The unpaved road to the village is bumpy and sandy. For people living here, however, the path and the intense heat are part of daily life.
High temperatures have not stopped Foureyratou Saidou, a single mother of four and recent widow, from tending to the community garden next to the village. The payoffs are worth it, she said.
“In this garden, we now grow and harvest onions, tomatoes, lettuce, and other vegetables that we eat and that we can sell in the local market,” she says. “Before, we didn’t have much to live for. Now we do, and we don’t want to leave.”

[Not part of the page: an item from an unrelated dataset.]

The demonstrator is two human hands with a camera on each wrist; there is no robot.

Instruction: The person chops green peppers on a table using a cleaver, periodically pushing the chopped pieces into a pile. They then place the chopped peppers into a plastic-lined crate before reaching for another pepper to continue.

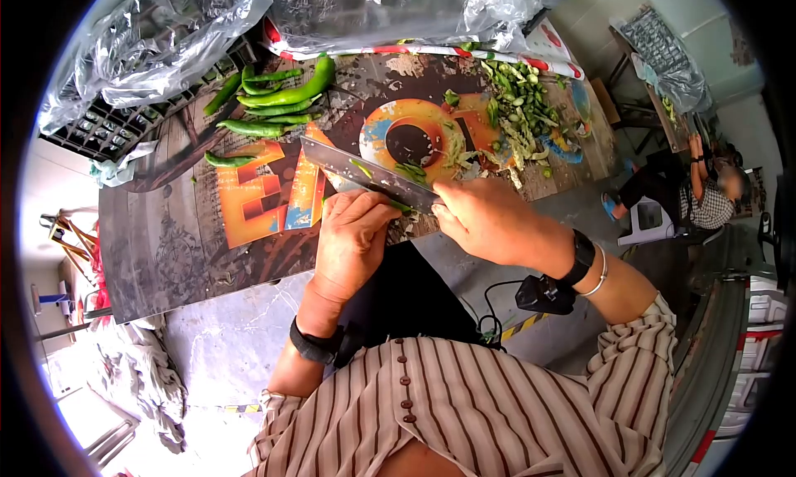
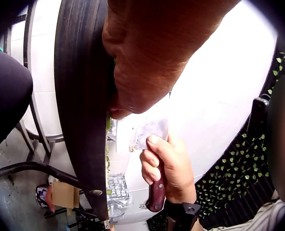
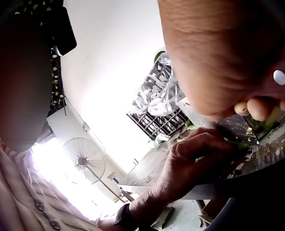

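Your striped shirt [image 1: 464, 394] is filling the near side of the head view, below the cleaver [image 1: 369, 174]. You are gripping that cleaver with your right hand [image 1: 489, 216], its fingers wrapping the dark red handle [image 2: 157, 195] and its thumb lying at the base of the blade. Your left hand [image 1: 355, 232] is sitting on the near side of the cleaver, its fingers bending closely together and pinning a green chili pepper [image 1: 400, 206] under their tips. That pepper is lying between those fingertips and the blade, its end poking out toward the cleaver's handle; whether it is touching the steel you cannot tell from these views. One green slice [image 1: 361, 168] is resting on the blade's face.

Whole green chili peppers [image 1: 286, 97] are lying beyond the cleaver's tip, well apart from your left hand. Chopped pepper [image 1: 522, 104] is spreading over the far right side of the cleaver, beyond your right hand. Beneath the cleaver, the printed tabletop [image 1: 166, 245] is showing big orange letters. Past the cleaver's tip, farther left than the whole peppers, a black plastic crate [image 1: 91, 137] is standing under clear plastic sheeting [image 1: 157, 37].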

Ms. Saidou is among thousands of farmers benefiting from the World Food Programme’s (WFP) integrated resilience programme, launched nearly a decade ago in Niger and four other Sahel countries – Burkina Faso, Chad, Mali and Mauritania.
She is also among millions of women farmers across the world who are harvesting hope ahead of the World Day to Combat Desertification and Drought, observed on 17 June. Her leafy garden represents a step towards cultivating land into a livelihood.
Supporting the Niger government’s national priorities and in partnership with multiple UN and non-governmental partners, the WFP initiative covers such areas as land rehabilitation, livelihood diversification, school meals, nutrition interventions, and improved agricultural production and market access.
So far, the effort is assisting 3 million people across the Sahel region, including 1.8 million in 2,000 villages in Niger last year, to better prepare for and recover from myriad interconnected shocks, including climate change, land degradation, soaring prices, and conflict.
Turning the tables
In regions severely affected by the ongoing food crisis, 80 per cent of villages benefitting from WFP resilience activities did not require humanitarian assistance in 2022, according to the agency. That translates into about 500,000 people who did not need emergency support, or about $30 million in savings, according to the UN agency.
Unrolled across the country, the programmes also promote women’s participation and empowerment, with a sharp focus on areas with the highest food insecurity that tend to face conflict or host large concentrations of displaced people, intensifying demand for scarce resources.
The initiatives include land rehabilitation, using such innovative techniques as digging in half-moon shapes that slow and capture rainwater flow, which helps to improve plant growth.
So far, more than 233,000 hectares have been rehabilitated since the initiative’s launch in 2014, with WFP now planning to expand to new areas and equip more people with the tools they need.
Tools to thrive
Such efforts are critical, as newly released expert findings show that acute food insecurity in the Sahel is expected to reach a ten-year-high by June, the agency said. In Niger, the findings predict some 3.3 million people will be acutely hungry during the June-August lean season, up from 2.5 million now.
“Turning around these numbers requires not only short-term actions but, above all, actors coming together to implement more sustainable and transformative solutions at an impactful scale,” WFP Niger Country Director Jean-Noel Gentile said. “Through our integrated resilience projects, WFP with the government and partners are together empowering vulnerable populations to have the tools they need to thrive.”
‘It all starts with the land’
WFP has scaled up its resilience activities in Niger, after findings showed they have restored natural resources, increased farm revenues, reduced migration and conflict over scarce resources, and improved education and nutrition.
“It all starts with the land,” said Volli Carucci, who heads WFP’s resilience programme. “Without productive land, there’s no food production. The land is the starting point of resilient food systems, which communities can count on.”
That’s the case in Satara, where a WFP-supported community gardening initiative has transformed once-barren land.
Reasons for staying
Ms. Saidou is now a member of a village market cooperative that sells the garden’s surplus, beyond what members keep to feed their families, in the local market.
Profits are plowed back into village-level investments to improve land productivity, the UN food agency said. It is also one of many examples where WFP is better linking farmers to markets and expanding their profits and overall food access.
While many men have left villages like Satara in search of work, Ms. Saidou now sees reasons for staying.
“I am working for the good health of my children and to give them the chance to study and stay in our village,” she said. “I want the garden to grow bigger, so that we have more to sell and more income to invest in the family and in the community.”
Community role model
Around southeastern Niger’s Gaffati village, for example, some 300 people are participating in a WFP-supported reforestation project that sees acacia trees, native shrubs, and grasses for fodder sprouting across a region made barren by seasonal drought, floods, overgrazing, and other harmful practices.
“I am determined to teach other women everything I learned in the past years on how to cook healthy and nutritious meals to feed our children, and how to take care of ourselves as mothers,” says 40-year-old Alia Issaka, a single mother of eight, who is enrolled in a community-based nutrition programme.
“It is not an easy job to be a role model for the community,” said Ms. Issaka, who also heads a local women’s association. “But, I feel a responsibility, so more women can participate in decision-making and in improving their family’s health.”